Cicero on the Philosophy of Religion PDF Download

Are you looking for read ebook online? Search for your book and save it on your Kindle device, PC, phones or tablets. Download Cicero on the Philosophy of Religion PDF full book. Access full book title Cicero on the Philosophy of Religion by J. P. F. Wynne. Download full books in PDF and EPUB format.

Cicero on the Philosophy of Religion

Cicero on the Philosophy of Religion PDF Author: J. P. F. Wynne
Publisher: Cambridge University Press
ISBN: 1107070481
Category : History
Languages : en
Pages : 321

Book Description
Do the gods love you? Cicero gives deep and surprising answers in two philosophical dialogues on traditional Roman religion.

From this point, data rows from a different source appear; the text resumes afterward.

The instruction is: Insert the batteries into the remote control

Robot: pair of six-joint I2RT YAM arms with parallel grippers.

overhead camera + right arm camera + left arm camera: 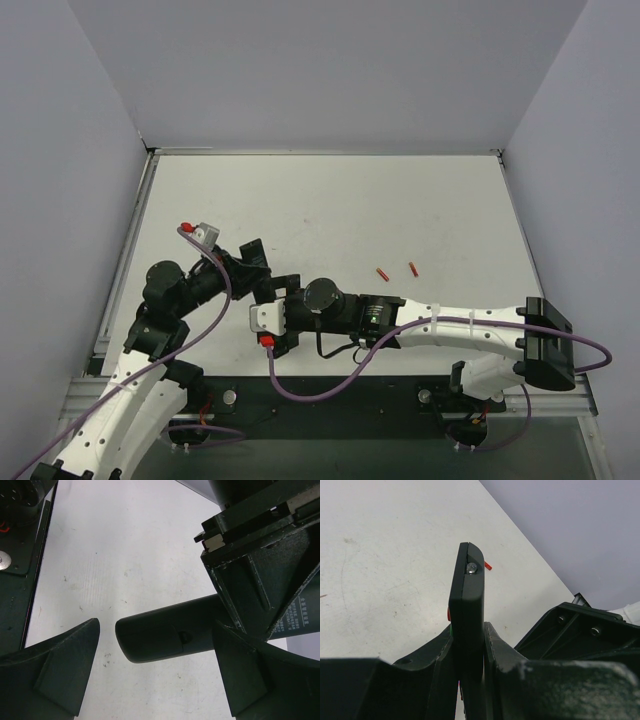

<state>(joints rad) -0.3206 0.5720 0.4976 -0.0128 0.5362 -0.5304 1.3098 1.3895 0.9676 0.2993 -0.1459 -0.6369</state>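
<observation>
So the left fingers (496, 647) are clamped tight on the remote control (467, 605), holding it on edge up off the desk (350, 200), over the near-left part and not far from the near edge. The right fingers (65, 665) are spread wide, and the free rounded end of the remote pokes into the gap between them without touching either one, as far as I can tell. The catch: in the right wrist view the remote's long axis runs from one finger toward the other, not across the gap. There's a little notch on the face toward that camera, so my guess is the back cover is the next job. The batteries are both lying loose on the desk, one (383, 273) just beside the other (413, 268), around the middle and off toward the right edge from the remote. The right arm is clearly the nearer one to grab them.
</observation>
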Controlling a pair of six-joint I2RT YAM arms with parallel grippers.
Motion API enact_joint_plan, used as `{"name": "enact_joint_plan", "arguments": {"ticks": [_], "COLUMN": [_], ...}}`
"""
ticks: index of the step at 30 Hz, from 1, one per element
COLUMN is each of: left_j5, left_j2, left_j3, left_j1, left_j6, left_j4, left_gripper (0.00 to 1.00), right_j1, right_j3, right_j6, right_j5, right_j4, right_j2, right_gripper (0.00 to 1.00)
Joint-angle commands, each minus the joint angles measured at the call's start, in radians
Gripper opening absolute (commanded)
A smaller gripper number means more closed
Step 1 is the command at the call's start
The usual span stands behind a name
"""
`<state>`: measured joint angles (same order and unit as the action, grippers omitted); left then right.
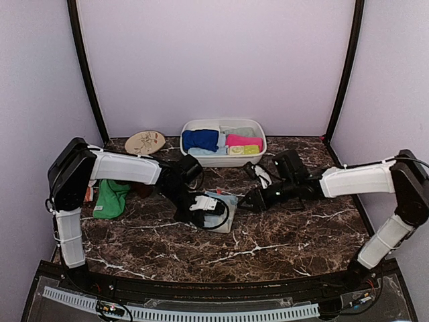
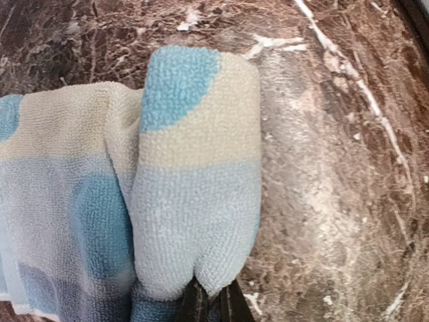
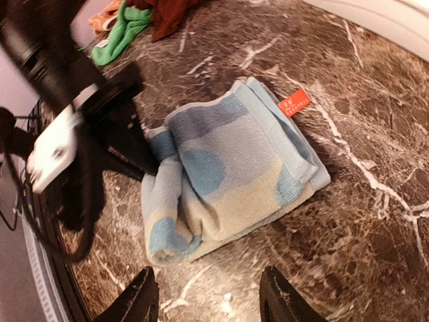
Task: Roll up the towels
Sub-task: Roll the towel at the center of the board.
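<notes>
Dotted towel (image 3: pixel 228 174): 1, pale blue and cream with blue dots, lying at mid-desk and partly rolled. The roll sits along its left edge and the rest lies flat; 1 red tag (image 3: pixel 295 102) shows on the far corner. Left fingers (image 2: pixel 196 305): nearly together, pinching the rolled fold of the dotted towel, which drapes over them in the left wrist view. Right fingers (image 3: pixel 278 298): spread wide, nothing between them, hovering just near and right of the dotted towel without touching it. Loose towels at the left of the desk (image 1: pixel 281 241): 1 green towel (image 1: pixel 110 198) in a crumpled heap and 1 rust-brown towel (image 1: pixel 141 190) beside it, partly hidden by the left arm. An orange-peach scrap lies at the heap's left edge; I cannot tell what it is. White tub (image 1: pixel 224 161), 1, at far centre, holds folded towels: 1 royal blue towel (image 1: pixel 200 139), 1 pink towel (image 1: pixel 243 140), 1 yellow-green towel (image 1: pixel 246 150) and 1 light blue towel (image 1: pixel 204 152). A pale grey-green piece shows behind the pink; anything deeper is hidden. Oval plate (image 1: pixel 145 141), 1, leaf pattern, sits left of the tub, apart from it.
</notes>
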<state>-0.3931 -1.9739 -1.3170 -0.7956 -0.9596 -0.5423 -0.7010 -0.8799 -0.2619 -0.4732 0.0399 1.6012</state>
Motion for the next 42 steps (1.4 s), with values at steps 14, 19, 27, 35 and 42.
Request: {"name": "enact_joint_plan", "arguments": {"ticks": [14,19,27,35,42], "left_j5": [-0.318,-0.322,-0.315,-0.316,-0.321], "left_j2": [-0.198,-0.22,-0.236,-0.235,-0.178], "left_j3": [-0.179,-0.209,-0.225,-0.227,-0.221], "left_j1": [0.076,0.086,0.089,0.1,0.115], "left_j6": [-0.009,-0.01,-0.007,-0.007,0.023], "left_j4": [-0.573,-0.599,-0.612,-0.615,-0.58], "left_gripper": [0.0,0.0,0.0,0.0,0.29], "right_j1": [-0.641,-0.668,-0.638,-0.591,-0.554], "right_j3": [0.123,0.028,-0.065,-0.064,-0.041], "right_j6": [0.733,0.847,0.924,0.83,0.679], "right_j5": [0.771,0.748,0.748,0.715,0.665], "right_j4": [-0.201,-0.24,-0.317,-0.306,-0.273], "right_j2": [-0.095,0.073,0.241,0.285,0.303], "right_gripper": [0.54,0.54,0.54,0.23,0.12]}}
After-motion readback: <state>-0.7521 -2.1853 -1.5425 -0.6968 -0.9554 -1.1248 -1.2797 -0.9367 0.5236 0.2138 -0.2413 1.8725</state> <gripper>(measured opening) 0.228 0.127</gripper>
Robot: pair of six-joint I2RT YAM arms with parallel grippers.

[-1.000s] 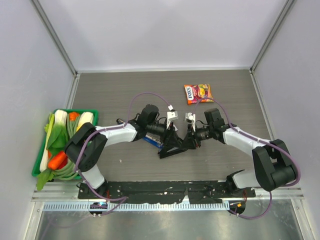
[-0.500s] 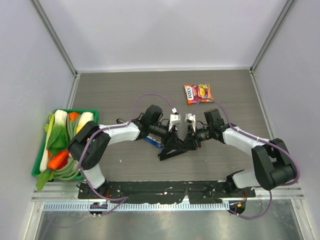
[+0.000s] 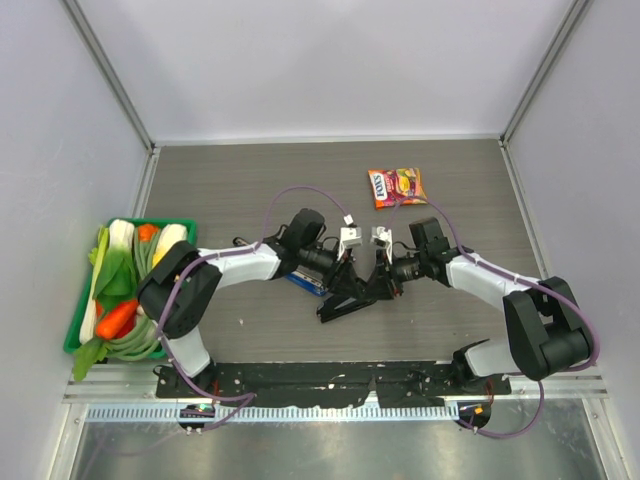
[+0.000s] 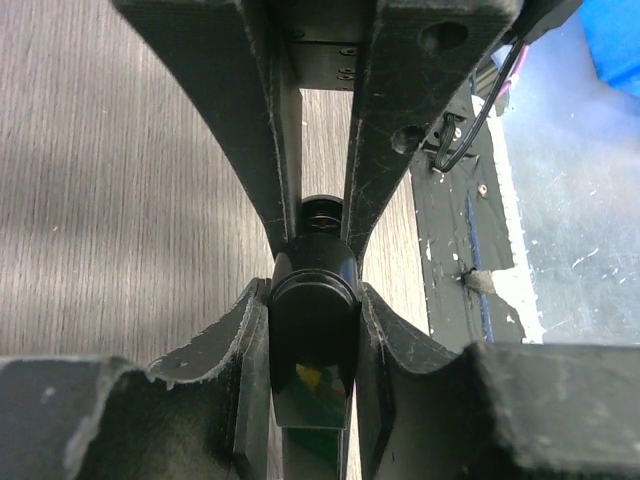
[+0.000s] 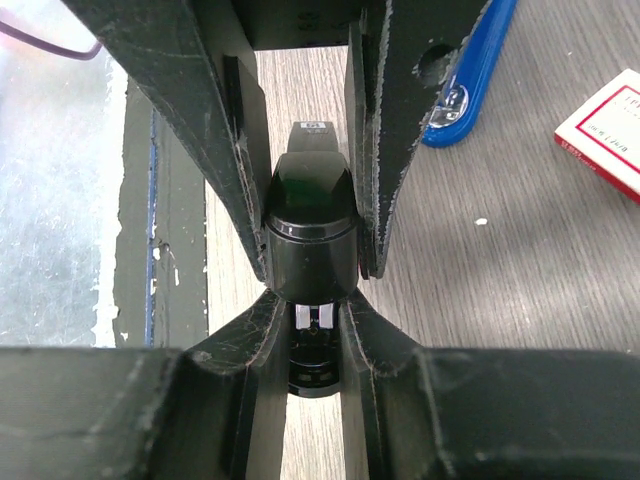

Cicero on the Philosophy of Religion

Cicero on the Philosophy of Religion PDF Author: J. P. F. Wynne
Publisher: Cambridge University Press
ISBN: 1107070481
Category : History
Languages : en
Pages : 321

Book Description
Do the gods love you? Cicero gives deep and surprising answers in two philosophical dialogues on traditional Roman religion.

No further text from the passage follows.